Introduction et grille d'analyse
Les enseignements jouent un rôle majeur dans l’acquisition d’une culture de l’égalité entre les filles et les garçons :
- ils permettent l’acquisition de savoirs qui contribuent à neutraliser les stéréotypes et les préjugés en luttant contre les théories explicatives erronées (par exemple, sur des supposées différences biologiques de nature entre femmes et hommes, qui justifieraient des inégalités) ;
- ils relativisent certaines croyances en les replaçant dans leur contexte historique ou géographique (par exemple, sur le travail des femmes, sur les codes vestimentaires) ;
- ils étayent les objectifs d’égalité (par exemple, en montrant le lien entre égalité et croissance économique) ;
- ils donnent la possibilité aux élèves de développer leur sentiment de compétence dans des domaines où ils et elles pourraient douter de leurs capacités en raison des stéréotypes associés à leur sexe.
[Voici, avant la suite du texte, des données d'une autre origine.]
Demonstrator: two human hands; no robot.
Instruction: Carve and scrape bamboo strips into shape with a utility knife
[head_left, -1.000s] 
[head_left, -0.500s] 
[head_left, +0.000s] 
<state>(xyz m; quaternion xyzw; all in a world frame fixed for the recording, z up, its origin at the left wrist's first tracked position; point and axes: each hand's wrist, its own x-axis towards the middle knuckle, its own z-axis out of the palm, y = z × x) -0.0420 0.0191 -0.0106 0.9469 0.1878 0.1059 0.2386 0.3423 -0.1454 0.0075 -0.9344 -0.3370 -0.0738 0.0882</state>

Mais les enseignements peuvent également, si l’on y prend garde et malgré la bonne volonté personnelle, avoir des effets de reproduction des stéréotypes de genre.
- Les consignes d’exercice, les exemples illustrant les cours, ou encore les appréciations peuvent involontairement renforcer l’idée qu’une activité serait plutôt associée au masculin et une autre au féminin (par exemple, l’association entre maths et compétition, la répartition des rôles dans les activités d’EPS, etc.)
- Certains supports reproduisent des stéréotypes (par exemple, les couleurs des illustrations comparant l’anatomie des filles et des garçons, la surreprésentation des hommes dans les manuels d’histoire ou dans les programmes de philosophie).
Les textes présentés invitent à une interrogation sur chaque champ disciplinaire.
Un guide d’analyse propose une série de questions pour systématiser la réflexion, guide qu’il convient, bien entendu, d’adapter aux spécificités de chaque domaine, au niveau d’enseignement, à l’âge des élèves ou à la filière de formation.
Pour chaque domaine (philosophie, SVT, arts plastiques, etc.), un texte est présenté. Il s’agit d’une contribution individuelle et non d’une note à caractère prescriptif. Quel que soit le champ considéré, la thématique du féminin/masculin ne figure, en effet, que rarement de façon explicite dans les programmes ou instructions officielles (sauf dans les programmes de SVT en classe de 1re). Il en est le plus souvent question au détour d’une phrase, dans une liste d’exemples ou de suggestions. Par conséquent, aborder ce sujet suppose de lire d’abord les programmes en creux, de s’interroger sur les raisons de cette absence, puis de rechercher des opportunités pour y remédier.
Rien ne s’oppose à traiter la thématique, bien au contraire : tout-e-s les élèves partagent l’expérience de la différenciation, sous des formes différentes, quel que soit leur âge ou leur environnement social ou familial. Aucune culture, aucune époque, aucune organisation sociale n’y échappe. Sans y revenir de façon insistante au risque de lasser ou de banaliser le propos, cela signifie que de nombreux points de programme donnent la possibilité d’inviter les filles et les garçons à développer leur sens critique sur le sujet qui les préoccupe, et permet de relier des savoirs à des situations vécues et à des interrogations personnelles, ce qui correspond, somme toute, à l’acquisition de compétences.
Le peu d’indications dans les programmes conduit inévitablement à de maigres développements dans les manuels et donc à la nécessité de rechercher par soi-même des ressources. Selon les domaines, des associations, des laboratoires de recherches ou des revues font en sorte de rassembler des informations dont le caractère épars peut s’avérer être un réel obstacle.